I am glad to introduce readers today to a little of the field research behind my new release, LAERKA, an urban fantasy and mermaid tale retelling. A large part of the pre-writing of this story involved research in and around the city of Savannah. I would be curious to know who out there in the audience has visited. It would be great to compare notes. What first strikes you about the city is its history, which is storied. There are the fairy-tale mansions and the crumbling slums literally side by side, sometimes. The poor are desperately so, the rich, outrageously so. In between is a mix of middle class, retirees and military families (there’s a base to the west of town), who both do and don’t get along with the historic downtown.
The family I name Delaney in my story is an Irish American clan, several generations of whom have fished in the Savannah rivers and off-shore. The patriarch is a recovering alcoholic, Bruce, who one-time had a reliable income, but whose future is in some question now that the city is dredging the harbor, and mixing millions of gallons of more seawater into an ecosystem that has never had to absorb so much salt before.
Here is a cross-section of the Georgia Atlantic coast where I imagine the Delaneys living.
They have an older home along the marsh on the lower left section of the map where the Little Ogeechee River forms from the interior marsh systems. Currently, there are some very wealthy property developments, but between the fancy real estate,
there remain some humble homes. These belong to the fisher folk of Stella’s history. It is on the inland marsh and twisting creeks that Stella learned to navigate the waters in and around Savannah and further out to sea.

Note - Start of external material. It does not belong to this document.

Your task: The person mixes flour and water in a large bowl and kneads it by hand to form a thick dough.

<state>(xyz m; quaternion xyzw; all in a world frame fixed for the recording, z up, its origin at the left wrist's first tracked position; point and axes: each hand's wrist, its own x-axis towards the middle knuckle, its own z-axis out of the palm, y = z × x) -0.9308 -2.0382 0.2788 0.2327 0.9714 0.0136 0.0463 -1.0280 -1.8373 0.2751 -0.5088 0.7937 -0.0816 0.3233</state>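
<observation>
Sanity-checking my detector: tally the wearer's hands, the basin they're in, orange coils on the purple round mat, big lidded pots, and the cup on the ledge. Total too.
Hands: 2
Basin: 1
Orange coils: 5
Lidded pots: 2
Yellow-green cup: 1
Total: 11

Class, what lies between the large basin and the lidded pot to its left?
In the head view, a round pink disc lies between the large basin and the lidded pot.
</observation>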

Since Stella grew up on the water she knows most every boat in town, and none more so than the Georgia Queen paddle boat where she works a thankless summer job. The Georgia Queen really exists. I have been on it. And it’s exactly the kind of tourist trap you can imagine right off River Street, the oldest cobblestone street in Savannah and the most crowded with out-of-towners.
When the average day aboard a tourist boat includes heat exhaustion and a 2nd degree burn, you might look for methods of escape. Indeed Stella does so. But who’d have expected she’d find a body in the creepers during her after-dinner paddle!

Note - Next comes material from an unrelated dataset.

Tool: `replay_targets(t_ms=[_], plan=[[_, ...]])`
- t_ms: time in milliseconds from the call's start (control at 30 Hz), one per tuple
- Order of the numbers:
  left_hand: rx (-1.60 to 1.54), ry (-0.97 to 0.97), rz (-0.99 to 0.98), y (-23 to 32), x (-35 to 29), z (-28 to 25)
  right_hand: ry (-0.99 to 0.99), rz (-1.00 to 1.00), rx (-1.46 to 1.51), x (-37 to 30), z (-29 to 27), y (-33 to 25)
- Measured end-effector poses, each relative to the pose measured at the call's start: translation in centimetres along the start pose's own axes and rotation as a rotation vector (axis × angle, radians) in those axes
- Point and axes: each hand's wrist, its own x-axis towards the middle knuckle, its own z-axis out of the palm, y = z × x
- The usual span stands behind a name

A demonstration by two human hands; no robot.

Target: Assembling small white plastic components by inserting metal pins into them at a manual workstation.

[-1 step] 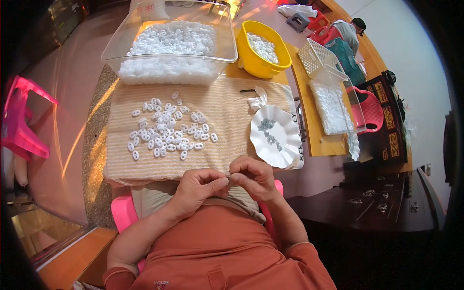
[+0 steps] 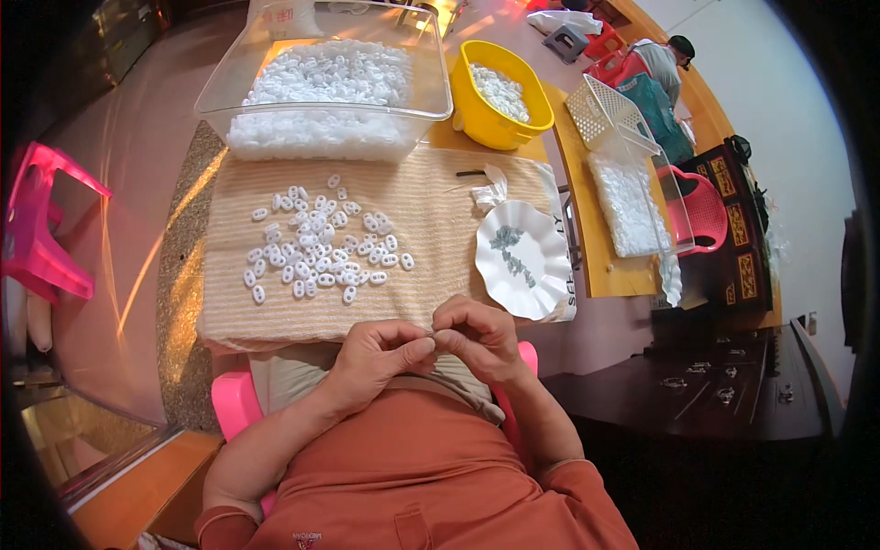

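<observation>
Between the previous picture and this one, almost nothing changes: your two hands keep the same place at the near edge of the striped cloth, and I see no loose piece clearly moved. Your left hand has its thumb and forefinger pressed together, and your right hand pinches in the same way, so the fingertips of both meet. Something very small may be between them, but the fingers hide it, and I cannot tell what it is. The white two-hole pieces lie scattered on the left of the cloth, well apart from your hands; the small grey pieces rest in the white wavy plate on the right. Farther away stand the clear bin and the yellow tub, both holding many white pieces. For the work, I judge this stillness means the fine fingertip step is not yet finished.
</observation>
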Motion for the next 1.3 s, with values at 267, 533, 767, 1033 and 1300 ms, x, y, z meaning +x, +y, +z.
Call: replay_targets(t_ms=[267, 533, 767, 1033, 1300], plan=[[-0.025, -0.019, 0.036, 0.3, -0.4, 0.1, -0.044, 0.014, 0.127, 0.3, 0.5, -0.2], [-0.015, -0.007, 0.049, 0.0, -0.2, 0.0, -0.104, 0.014, 0.086, 0.3, 0.0, 0.1], [0.191, 0.036, 0.156, 0.0, -0.3, -0.1, -0.056, 0.125, 0.139, 0.0, 0.5, 0.2], [0.288, 0.082, 0.192, 0.7, -0.6, 0.7, -0.074, 0.010, -0.085, 0.1, 0.1, 0.4], [0.367, 0.096, 0.220, 0.7, -0.5, 0.6, -0.089, -0.013, -0.124, 0.3, 0.2, -0.9]])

Where it goes from there I’ll leave it for readers to discover.
Among my interests in this writing was a confluence of sea myths. I liked what I read about HC Andersen’s Little Mermaid, of course, but there are many more legendary sea creatures.

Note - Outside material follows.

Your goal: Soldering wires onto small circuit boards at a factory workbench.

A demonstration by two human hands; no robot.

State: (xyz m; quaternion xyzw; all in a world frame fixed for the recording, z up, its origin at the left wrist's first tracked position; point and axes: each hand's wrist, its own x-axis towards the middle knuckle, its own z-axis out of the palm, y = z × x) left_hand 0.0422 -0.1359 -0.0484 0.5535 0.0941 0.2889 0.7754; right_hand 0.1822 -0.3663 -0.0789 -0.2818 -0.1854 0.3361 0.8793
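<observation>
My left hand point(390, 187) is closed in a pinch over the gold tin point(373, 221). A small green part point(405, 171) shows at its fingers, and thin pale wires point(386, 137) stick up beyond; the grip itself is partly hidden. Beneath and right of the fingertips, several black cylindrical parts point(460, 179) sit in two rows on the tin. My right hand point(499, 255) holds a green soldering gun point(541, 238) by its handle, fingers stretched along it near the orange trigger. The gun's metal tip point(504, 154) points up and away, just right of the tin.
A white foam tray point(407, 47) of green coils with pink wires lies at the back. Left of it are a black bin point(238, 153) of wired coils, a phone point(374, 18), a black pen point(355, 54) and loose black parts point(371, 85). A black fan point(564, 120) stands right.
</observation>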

There’s the Cracken from Greek myths and the Hydra. There’s Godzilla, the Kelpie from the British Isles, and the two I enjoyed the most in this research, Russia’s Rusalka and Vodyanoy. The last of these (my image above) serves as Laerka’s villain. He is sometimes in the form of a man, sometimes a sea-going dragon. He preys on human flesh and, in his original myth, occupies lakes and swamps. I have made my Vodyanoy a smuggler and human trafficker who runs a nightclub. Cuz, you know, you got to modernize.
The last part of my research into Laerka was the night life. Even in a historic, culturally vibrant city like Savannah, some of the late night industry is run on the labor of slaves. That’s right. Some of the men’s club dancers in Savannah are taken against their will to locations where they are not free to leave. They are transported from someplace far away and have their ID and phones taken from them. In my story, the trafficked victims are girls from nations in turmoil. From the outside, the girls look like you and me. It’s only the small details that prove them to be captives: the unusual tattoo, frequent illness, insufficient food, multiple hair coloring to disguise features, never carrying ID.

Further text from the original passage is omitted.